- _YOUR GOAL_
Go through the entries below and copy each line containing the word "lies".

- _GIVEN DATA_
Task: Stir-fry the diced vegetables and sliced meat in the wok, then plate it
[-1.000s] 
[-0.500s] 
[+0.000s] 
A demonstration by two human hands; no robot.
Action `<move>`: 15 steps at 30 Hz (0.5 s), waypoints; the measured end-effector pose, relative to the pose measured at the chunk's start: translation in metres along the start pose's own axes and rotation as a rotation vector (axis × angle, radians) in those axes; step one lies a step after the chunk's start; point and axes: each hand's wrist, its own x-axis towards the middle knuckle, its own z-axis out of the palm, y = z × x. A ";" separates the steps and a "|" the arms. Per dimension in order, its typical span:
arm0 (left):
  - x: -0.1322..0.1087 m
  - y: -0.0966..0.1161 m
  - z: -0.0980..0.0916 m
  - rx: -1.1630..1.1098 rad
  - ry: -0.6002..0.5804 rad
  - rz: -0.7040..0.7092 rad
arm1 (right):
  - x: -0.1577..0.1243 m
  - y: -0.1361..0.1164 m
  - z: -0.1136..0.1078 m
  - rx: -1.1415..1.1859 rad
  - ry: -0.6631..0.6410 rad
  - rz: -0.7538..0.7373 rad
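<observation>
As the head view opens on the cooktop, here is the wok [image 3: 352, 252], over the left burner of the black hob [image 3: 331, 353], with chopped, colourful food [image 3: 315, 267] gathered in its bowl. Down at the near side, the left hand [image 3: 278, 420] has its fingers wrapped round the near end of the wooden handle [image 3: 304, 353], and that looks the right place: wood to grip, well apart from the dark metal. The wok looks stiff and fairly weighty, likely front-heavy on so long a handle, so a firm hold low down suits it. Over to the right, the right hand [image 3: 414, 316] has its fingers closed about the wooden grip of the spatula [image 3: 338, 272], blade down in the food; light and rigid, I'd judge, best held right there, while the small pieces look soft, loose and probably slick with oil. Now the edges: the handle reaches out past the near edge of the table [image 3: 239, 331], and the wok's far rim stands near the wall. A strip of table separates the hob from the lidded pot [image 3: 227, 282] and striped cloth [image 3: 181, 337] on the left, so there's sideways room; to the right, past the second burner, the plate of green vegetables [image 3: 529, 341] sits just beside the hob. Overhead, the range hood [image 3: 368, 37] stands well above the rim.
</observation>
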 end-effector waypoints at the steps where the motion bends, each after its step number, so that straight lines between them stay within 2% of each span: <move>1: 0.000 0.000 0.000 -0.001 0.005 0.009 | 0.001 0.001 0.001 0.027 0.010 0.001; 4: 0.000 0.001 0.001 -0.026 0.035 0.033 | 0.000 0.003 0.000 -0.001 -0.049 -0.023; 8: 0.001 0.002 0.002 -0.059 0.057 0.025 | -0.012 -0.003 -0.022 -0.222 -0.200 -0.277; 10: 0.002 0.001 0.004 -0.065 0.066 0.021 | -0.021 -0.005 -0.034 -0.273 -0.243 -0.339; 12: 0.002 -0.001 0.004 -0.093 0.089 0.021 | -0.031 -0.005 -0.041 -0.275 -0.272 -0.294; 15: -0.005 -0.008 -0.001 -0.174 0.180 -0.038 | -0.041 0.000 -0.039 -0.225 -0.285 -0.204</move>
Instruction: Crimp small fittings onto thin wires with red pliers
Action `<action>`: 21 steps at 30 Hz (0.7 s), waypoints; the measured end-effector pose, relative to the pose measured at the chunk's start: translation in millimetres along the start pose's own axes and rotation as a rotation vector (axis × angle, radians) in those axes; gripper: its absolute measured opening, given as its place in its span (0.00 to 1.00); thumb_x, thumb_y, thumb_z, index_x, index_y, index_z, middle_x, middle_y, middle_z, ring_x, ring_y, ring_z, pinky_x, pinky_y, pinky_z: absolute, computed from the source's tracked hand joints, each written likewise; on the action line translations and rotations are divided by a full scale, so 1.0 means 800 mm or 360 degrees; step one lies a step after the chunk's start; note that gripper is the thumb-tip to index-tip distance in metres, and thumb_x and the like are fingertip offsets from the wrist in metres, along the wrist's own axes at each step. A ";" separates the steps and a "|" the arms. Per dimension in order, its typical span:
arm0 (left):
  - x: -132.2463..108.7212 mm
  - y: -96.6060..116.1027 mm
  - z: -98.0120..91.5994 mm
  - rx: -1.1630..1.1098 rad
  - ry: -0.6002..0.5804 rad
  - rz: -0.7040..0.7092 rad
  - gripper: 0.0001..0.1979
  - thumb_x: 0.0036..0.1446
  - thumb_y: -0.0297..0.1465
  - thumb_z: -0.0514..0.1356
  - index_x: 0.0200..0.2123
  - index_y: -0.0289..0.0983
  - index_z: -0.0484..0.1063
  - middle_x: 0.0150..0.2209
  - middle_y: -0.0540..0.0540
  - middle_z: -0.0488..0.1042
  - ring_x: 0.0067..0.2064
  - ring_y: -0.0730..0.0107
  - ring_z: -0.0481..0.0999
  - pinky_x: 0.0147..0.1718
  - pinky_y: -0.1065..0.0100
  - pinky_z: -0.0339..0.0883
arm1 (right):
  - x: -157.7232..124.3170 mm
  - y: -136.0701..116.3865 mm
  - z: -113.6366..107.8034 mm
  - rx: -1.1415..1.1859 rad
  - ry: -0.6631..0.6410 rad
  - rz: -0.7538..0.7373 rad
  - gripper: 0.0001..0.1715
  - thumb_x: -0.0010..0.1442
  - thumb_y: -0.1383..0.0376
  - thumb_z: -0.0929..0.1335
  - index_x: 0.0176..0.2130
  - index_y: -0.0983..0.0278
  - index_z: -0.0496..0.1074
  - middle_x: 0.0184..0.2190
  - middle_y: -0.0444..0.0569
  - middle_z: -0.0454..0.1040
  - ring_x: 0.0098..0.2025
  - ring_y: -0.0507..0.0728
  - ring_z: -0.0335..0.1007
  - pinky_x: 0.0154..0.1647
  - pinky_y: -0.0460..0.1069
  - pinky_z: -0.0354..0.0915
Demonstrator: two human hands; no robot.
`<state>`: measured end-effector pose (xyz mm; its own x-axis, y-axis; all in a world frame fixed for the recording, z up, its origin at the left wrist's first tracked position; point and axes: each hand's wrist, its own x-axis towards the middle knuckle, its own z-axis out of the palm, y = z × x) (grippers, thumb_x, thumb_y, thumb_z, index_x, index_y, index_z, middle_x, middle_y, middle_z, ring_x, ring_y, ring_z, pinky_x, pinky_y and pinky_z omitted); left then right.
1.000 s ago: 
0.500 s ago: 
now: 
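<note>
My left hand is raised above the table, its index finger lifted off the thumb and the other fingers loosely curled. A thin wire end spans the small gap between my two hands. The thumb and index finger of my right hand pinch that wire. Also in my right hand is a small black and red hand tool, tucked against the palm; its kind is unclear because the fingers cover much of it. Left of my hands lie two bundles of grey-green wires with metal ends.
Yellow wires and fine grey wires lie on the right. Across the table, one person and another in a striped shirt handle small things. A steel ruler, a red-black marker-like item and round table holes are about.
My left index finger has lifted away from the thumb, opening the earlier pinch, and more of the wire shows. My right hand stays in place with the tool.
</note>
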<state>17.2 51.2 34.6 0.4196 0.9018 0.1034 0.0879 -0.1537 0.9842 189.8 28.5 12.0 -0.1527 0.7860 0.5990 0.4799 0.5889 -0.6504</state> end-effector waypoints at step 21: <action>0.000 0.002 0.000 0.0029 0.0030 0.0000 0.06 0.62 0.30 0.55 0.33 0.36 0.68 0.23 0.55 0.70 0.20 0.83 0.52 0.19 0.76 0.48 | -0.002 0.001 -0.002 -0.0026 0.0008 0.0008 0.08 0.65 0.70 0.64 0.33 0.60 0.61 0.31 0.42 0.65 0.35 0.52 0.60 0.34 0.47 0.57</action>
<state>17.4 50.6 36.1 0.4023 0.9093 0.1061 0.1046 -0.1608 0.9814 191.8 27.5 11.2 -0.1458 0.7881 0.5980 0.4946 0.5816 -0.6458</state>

- _RESPONSE TO THE EXERCISE_
Action `<move>`: 15 steps at 30 Hz (0.5 s), waypoints; the measured end-effector pose, relative to the pose measured at the chunk's start: translation in metres along the start pose's own axes and rotation as a rotation vector (axis × angle, radians) in those axes; step one lies a step after the chunk's start; point and axes: each hand's wrist, its own x-axis towards the middle knuckle, its own z-axis out of the palm, y = z × x. A ";" separates the steps and a "|" the arms. Per dimension in order, its typical span:
Action `<action>`: 21 steps at 30 Hz (0.7 s), waypoints; the measured end-effector pose, relative to the pose measured at the chunk's start: translation in millimetres along the start pose's own axes and rotation as a rotation vector (axis × angle, radians) in those axes; gripper: its absolute measured opening, given as its place in its span (0.00 to 1.00); thumb_x, thumb_y, thumb_z, index_x, index_y, index_z, middle_x, middle_y, middle_z, ring_x, ring_y, ring_z, pinky_x, pinky_y, pinky_z: absolute, computed from the source's tracked hand joints, each written likewise; on the action line translations and rotations are divided by a full scale, so 1.0 means 800 mm or 360 degrees; step one lies a step after the chunk's start; note that gripper is the thumb-tip to index-tip distance in metres, and thumb_x and the like are fingertip offsets from the wrist in metres, along the wrist's own axes at each step. A ";" separates the steps and a "|" the arms. Per dimension in order, its typical span:

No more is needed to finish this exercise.